Luego, pasó la recesión de 2008, y él perdió su trabajo.
La desgracia se disparó. Su esposa pidió el divorcio poco después de la pérdida de trabajo de Rob. Su casa fue embargada. Su estrés extremo combinado con condiciones de salud que ya tenía condujeron a un ataque al corazón. Por años, Rob se sometió a numerosas operaciones que no resultaron. Mientras sus condiciones de salud empeoraban, los médicos le dijeron que él nunca volvería a trabajar.
Sin ingreso, Rob, Nikki (su hija), y Ryan (su hijo) se quedaron sin hogar.
Ellos pasaron años cambiando entre quedarse con amigos, dependiendo de la vivienda a corto plazo, y compartiendo una habitación individual. En un punto, incluso vivían en su auto — una época al que Nikki y Rob se refieren como “viaje por carretera”. Finalmente, encontraron una vivienda estable en Longmont. ¿Pero su situación alimentaria? Sobrevivieron con “pizza, ramen, café instantáneo”, se rio Rob. “Siendo pobre, todo lo que obtienes son carbohidratos, carbohidratos, carbohidratos”.
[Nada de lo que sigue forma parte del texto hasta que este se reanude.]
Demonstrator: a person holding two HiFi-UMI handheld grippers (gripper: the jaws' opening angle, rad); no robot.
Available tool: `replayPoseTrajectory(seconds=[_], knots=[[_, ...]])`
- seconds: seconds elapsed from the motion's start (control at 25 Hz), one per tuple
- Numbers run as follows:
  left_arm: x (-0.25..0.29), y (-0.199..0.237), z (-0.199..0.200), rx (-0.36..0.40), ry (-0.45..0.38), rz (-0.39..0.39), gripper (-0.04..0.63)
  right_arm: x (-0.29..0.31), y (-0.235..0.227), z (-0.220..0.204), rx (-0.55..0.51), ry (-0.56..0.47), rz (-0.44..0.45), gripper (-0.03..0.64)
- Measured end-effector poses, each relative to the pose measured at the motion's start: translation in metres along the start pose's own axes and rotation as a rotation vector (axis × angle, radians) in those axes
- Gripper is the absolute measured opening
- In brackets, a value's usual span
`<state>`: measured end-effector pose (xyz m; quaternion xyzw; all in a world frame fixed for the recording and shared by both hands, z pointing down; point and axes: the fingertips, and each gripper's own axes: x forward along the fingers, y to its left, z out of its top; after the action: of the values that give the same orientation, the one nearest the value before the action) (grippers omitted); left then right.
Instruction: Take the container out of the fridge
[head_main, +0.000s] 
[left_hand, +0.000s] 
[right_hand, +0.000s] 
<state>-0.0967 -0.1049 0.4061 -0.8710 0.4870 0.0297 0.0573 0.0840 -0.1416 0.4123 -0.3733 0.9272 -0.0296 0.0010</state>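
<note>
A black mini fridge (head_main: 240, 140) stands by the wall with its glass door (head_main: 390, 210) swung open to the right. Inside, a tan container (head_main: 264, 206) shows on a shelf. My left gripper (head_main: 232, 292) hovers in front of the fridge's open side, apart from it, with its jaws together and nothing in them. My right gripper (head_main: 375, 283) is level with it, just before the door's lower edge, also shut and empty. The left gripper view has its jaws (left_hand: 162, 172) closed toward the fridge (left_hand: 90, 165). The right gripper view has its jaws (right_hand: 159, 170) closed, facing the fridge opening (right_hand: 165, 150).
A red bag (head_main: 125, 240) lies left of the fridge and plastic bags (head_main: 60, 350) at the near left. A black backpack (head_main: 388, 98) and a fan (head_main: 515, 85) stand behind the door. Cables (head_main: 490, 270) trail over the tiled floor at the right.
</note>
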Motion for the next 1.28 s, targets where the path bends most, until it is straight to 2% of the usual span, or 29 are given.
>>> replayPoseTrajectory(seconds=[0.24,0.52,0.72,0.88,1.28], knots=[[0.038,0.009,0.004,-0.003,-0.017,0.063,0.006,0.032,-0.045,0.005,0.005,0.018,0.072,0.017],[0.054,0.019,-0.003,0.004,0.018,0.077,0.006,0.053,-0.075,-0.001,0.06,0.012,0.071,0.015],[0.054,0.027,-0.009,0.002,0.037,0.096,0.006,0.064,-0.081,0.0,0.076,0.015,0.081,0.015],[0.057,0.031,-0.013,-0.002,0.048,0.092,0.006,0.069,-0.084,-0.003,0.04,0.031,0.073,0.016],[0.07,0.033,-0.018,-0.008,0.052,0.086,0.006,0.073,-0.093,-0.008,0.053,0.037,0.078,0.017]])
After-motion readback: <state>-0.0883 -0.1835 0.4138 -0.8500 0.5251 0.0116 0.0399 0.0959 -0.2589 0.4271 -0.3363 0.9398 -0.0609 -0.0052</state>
Con la insistencia de Nikki, Rob finalmente comenzó a buscar asistencia alimentaria. “Él es terrible para pedir ayuda”, dijo con ironía. Él se sintió avergonzado y nervioso de que las organizaciones “lo trataran como un criminal”. Pero obtener alimentos saludables para sus hijos superó su vacilación.
Durante su primera visita a nuestra despensa de Feeding Families, Rob inmediatamente notó las verduras y frutas frescas. Cuando trajo a casa un melón, Ryan preguntó incrédulo: “¿Eso es para…nosotros?” Lo saborearon a la mañana siguiente con pan tostada y huevos — fue la primera fruta fresca que comieron en cinco meses. Lo que más me impresionó fue cómo la despensa se sentía “alegre”. Para Rob, “se sintió como….entre amigos. Son las personas que hacen este lugar. Son atentos, amables. Te trata como una persona normal. Te sientes humano.”
Desde esa primera visita, Rob se ha convertido en parte de la familia de Community Food Share. Gracias a su apoyo, él es capaz de visitar la despensa cada jueves con Nikki, ahora una estudiante de negocios internacionales y leyes en CU Boulder. ¿Y Ryan? Él es un voluntario cuando no hay escuela.
Mientras la historia de Rob y sus hijos es única, se compara a la historia de muchos otros: a veces cosas malas les pasan a las personas buenas. Y cuando suceden, Es muy difícil pedir ayuda, pero es una de las cosas más valientes que puedes hacer.